There were bright spots: I was pleasantly surprised to see so many women attending. Maybe it was due the number of female presenters, with major presentations and “workshops” (more on that in a moment) by Linda Moulton Howe, Mary Rodwell, Dr. Lynne Kitei, Maria Wheatley as well as crowd pleasers like Laura Eisenhower and Carolyn Cory. But it was effective and seeing many couples in attendance was a relief from the Star Trek convention nerd-fest I feared. Its also very positive for UFOlogy going forward.

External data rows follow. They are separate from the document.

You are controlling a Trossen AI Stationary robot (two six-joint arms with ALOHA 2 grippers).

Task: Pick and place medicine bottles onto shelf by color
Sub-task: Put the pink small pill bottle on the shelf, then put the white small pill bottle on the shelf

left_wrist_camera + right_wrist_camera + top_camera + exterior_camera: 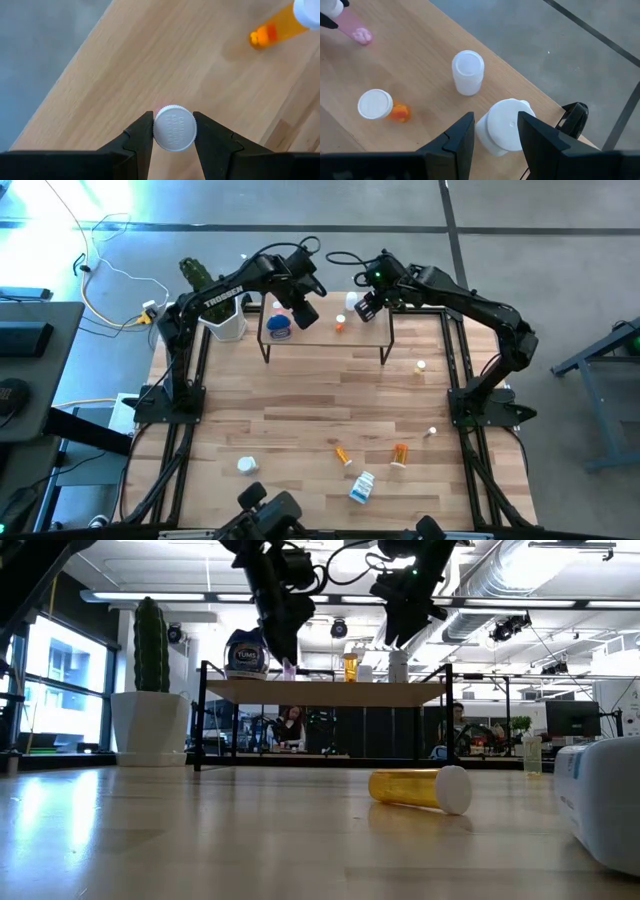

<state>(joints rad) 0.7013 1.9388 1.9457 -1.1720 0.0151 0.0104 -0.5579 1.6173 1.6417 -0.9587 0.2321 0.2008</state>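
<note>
- Orange plastic up front: you've got a capped orange bottle (420,788) lying on its side on the table (300,420), with a white-and-blue bottle (362,487) just beside the camera's end.
- Near that end you also have a second orange vial (400,454), a small white bottle (246,466) off to the left, and two tiny white pieces (432,432) toward the right edge.
- Further back stands your shelf (330,692), light wood top on black legs.
- On it you can see a blue-lidded tub (279,329), an orange bottle (380,106) with a white cap, and a plain white bottle (467,71).
- Your left gripper (173,131) is over the shelf, fingers clamped narrowly around a white-capped pinkish vial (174,127), held upright above the plank.
- Your right gripper (495,131) is at the shelf's right end, fingers closed on a white bottle (505,125) near the plank's corner; whether it rests on the wood you can't tell.
- Back left, a cactus pot (149,720) sits beside the shelf.
</note>
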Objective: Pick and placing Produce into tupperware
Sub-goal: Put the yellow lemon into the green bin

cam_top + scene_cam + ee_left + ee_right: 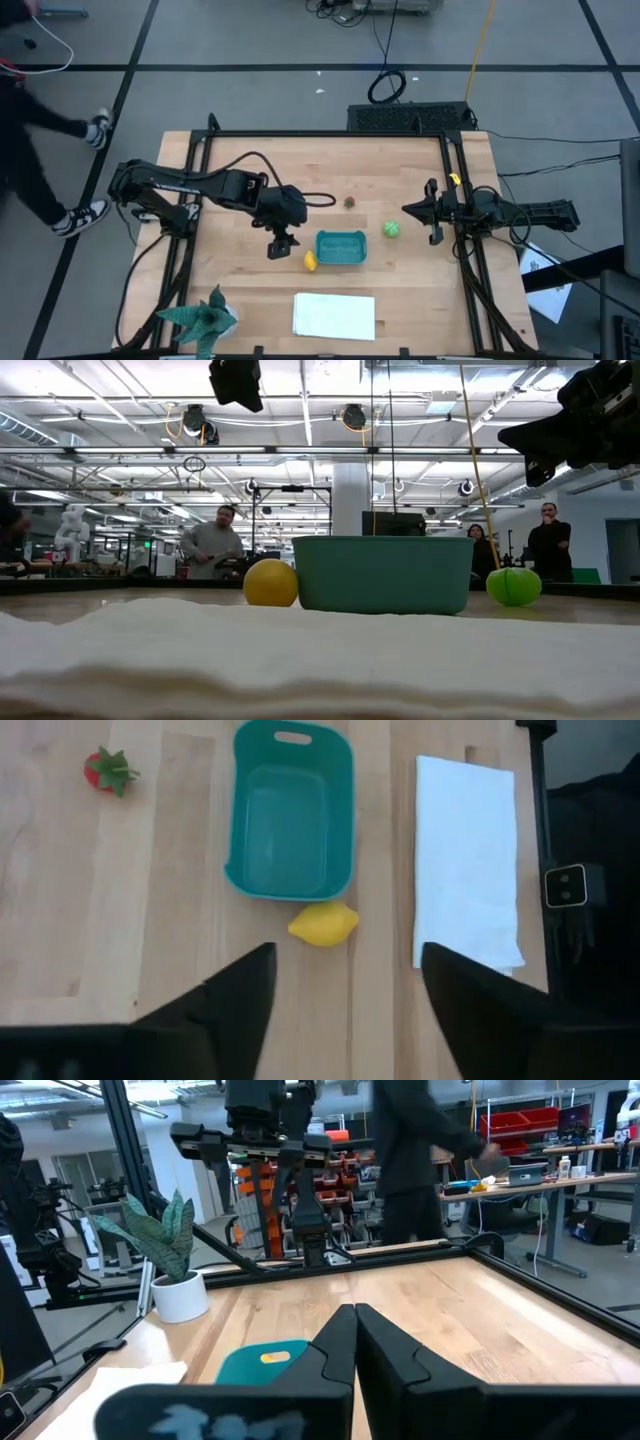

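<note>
High view: left gripper (281, 245) hovers just left of the tub (341, 247), fingers apart, empty; lemon (310, 261) touches the tub's left near corner; green ball (391, 229) just right of it; red piece (350, 202) beyond it.
Low view: lemon (271, 582) left of tub (383, 573), ball (514, 586) right.
Left wrist view: tub (291, 808) empty; lemon (323, 923) outside it.
Right wrist view: right gripper (355, 1320) at the right edge, fingers together, empty.

Robotics lab, open hall with ceiling pipes (300, 420), red parts bins (520, 1122), workbenches (520, 1180), cables (385, 85)
</note>
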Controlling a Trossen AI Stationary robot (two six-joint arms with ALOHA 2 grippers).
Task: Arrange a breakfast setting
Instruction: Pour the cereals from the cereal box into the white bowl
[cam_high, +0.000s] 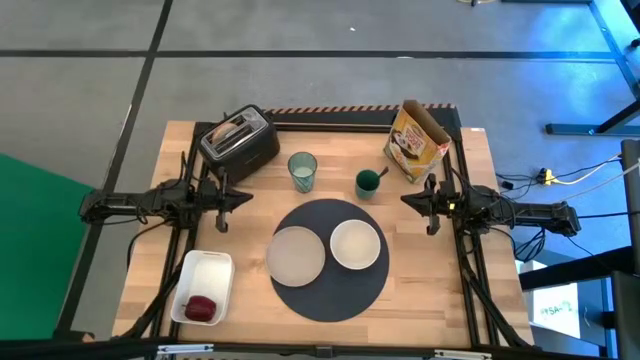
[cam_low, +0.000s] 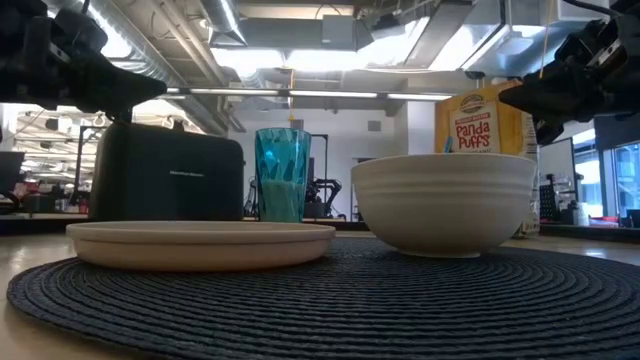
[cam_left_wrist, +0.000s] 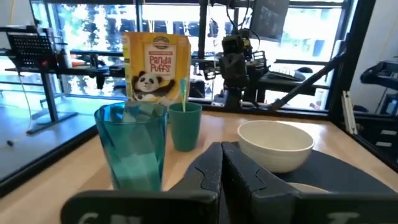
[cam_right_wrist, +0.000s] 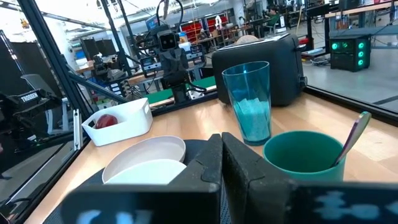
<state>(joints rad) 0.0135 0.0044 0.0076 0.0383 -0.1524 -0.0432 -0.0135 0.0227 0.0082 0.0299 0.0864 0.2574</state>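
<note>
While both arms wait at the bench sides from above, left tool (cam_high: 222, 197) and right tool (cam_high: 430, 203) pinched empty, mat (cam_high: 330, 296) already bears plate (cam_high: 297, 254) and bowl (cam_high: 355, 244); low down, glass (cam_low: 282, 174) stands behind, so grip it upright.

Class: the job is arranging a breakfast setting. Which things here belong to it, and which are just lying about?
Belong: mat, plate, bowl, glass, spoon in the green cup, bagel, red fruit.

Lying about: toaster, tray, cereal box.
</note>
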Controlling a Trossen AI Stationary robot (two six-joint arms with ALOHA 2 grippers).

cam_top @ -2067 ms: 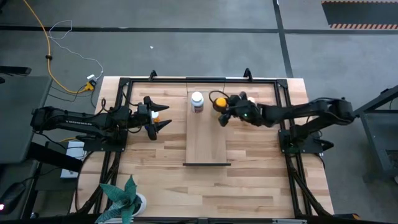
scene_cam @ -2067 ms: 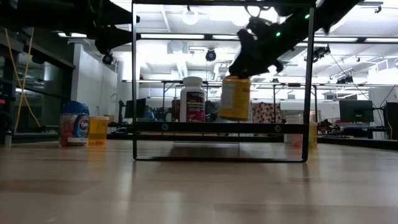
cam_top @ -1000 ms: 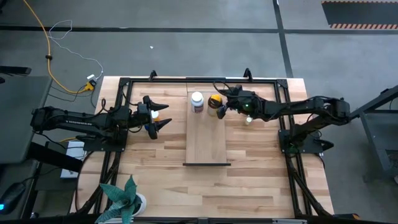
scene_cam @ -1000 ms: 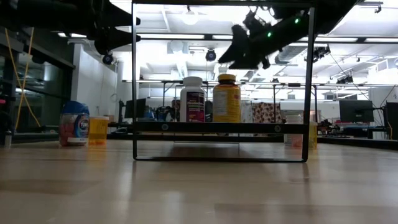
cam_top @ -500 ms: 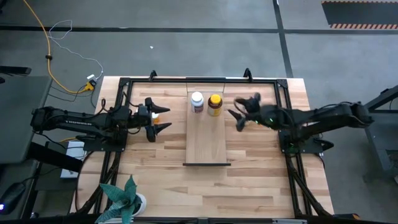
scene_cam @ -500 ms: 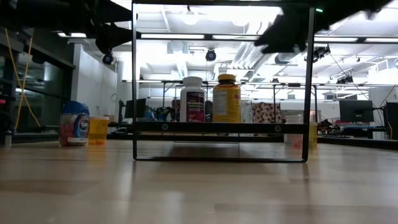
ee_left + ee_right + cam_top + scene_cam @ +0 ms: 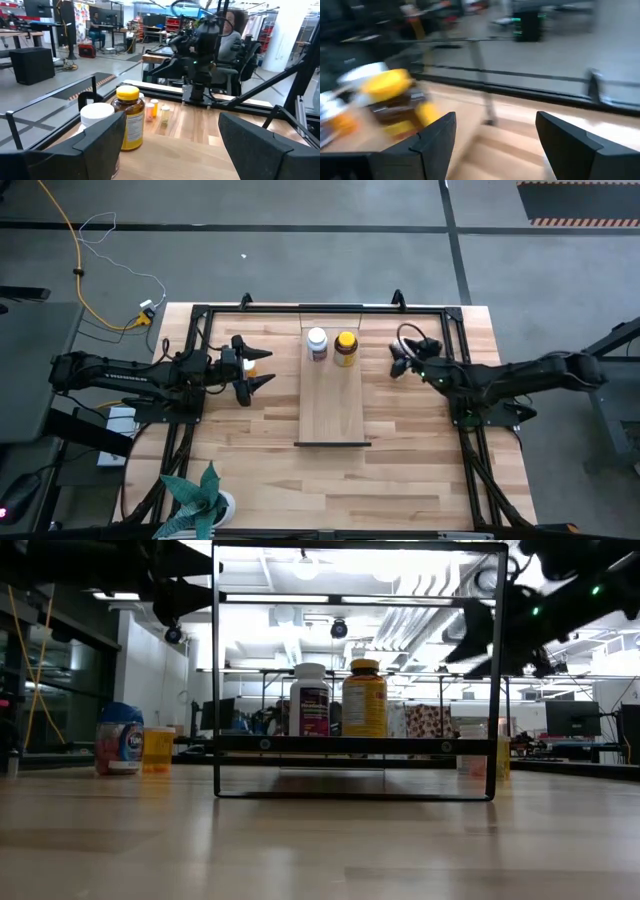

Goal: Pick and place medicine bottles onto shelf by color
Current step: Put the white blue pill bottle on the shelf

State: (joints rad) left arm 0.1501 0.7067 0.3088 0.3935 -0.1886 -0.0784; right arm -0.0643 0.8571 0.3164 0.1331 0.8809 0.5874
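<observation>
— While the right gripper [image 7: 403, 358] hangs empty to the right of the shelf [image 7: 332, 405], fingers spread wide, where are the bottles?

— Two stand at the shelf's far end: a white-capped bottle [image 7: 317, 343] and, just beside it on the right, the amber bottle with the yellow cap [image 7: 346, 346]. A blue-capped bottle [image 7: 120, 739] and a small orange one [image 7: 158, 749] wait on the table at the left.

— And the left gripper [image 7: 256, 375]?

— It hovers left of the shelf, jaws wide, holding nothing.

— What might go wrong?

— I'd guess a clipped neighbour. The shelved pair sit close together, so an arm reaching past could topple one.
</observation>
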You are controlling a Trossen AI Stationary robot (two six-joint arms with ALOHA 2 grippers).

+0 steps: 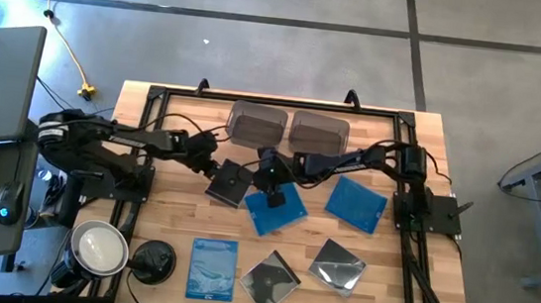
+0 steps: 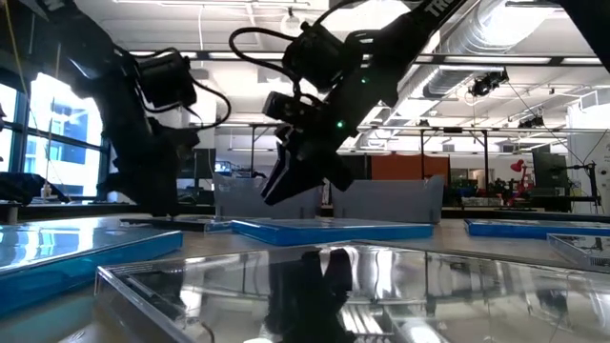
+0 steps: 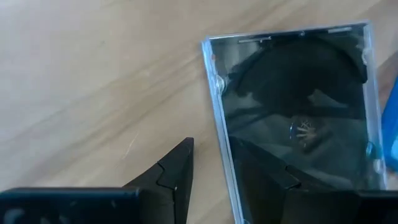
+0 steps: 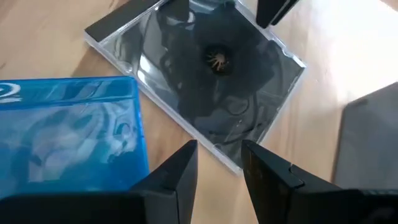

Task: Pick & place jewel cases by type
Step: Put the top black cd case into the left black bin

The expensive part of the conference is: I paid $270 for my 3-day pass to all the lectures plus some of the evening events like sky watching and a classic movie on the lawn. I also paid $29 for the pre-conference Giant Rock tour. Every speaker gave a one hour and 45 minute presentation, and most of the big names also gave a “workshop” which was a 2nd talk, for anywhere from $29 for Clifford Mahouty (which bizarrely was scheduled at 7:45 AM on Sunday!) to $69 for David Wilcock’s workshop, highly attended I’m sure. Then on the Monday after the conference, an entire day of “intensives” were scheduled with 13 of the presenters giving a 3-hour lecture. It would have been very easy to double the price of the 3 day pass with workshops and intensives for the serious fans, and I’m sure many did.
It was an incredible experience. Would I go again next year? I’ve already received emails from Contact In The Desert 2020 informing me that they have booked the entire resort and conference center for next year. It was interesting sharing the resort with families on vacation and golfers mingling with the UFO crowd. It was almost too crowded at times, I missed a few lectures because I couldn’t get in to some of the smaller rooms, and the parking was a mess; my rental car was a 10-minute walk away that required crossing a 6 lane road. But whether I go again will probably depend on who they book. I’m sure many of the same rock star presenters will be there, as will many of their fans. Having seen Vallee and Strieber I don’t know what it will take to make me fly cross the country again. But who knows? CITD 2020 may be the first post-Disclosure conference, and that would give them lots to talk about.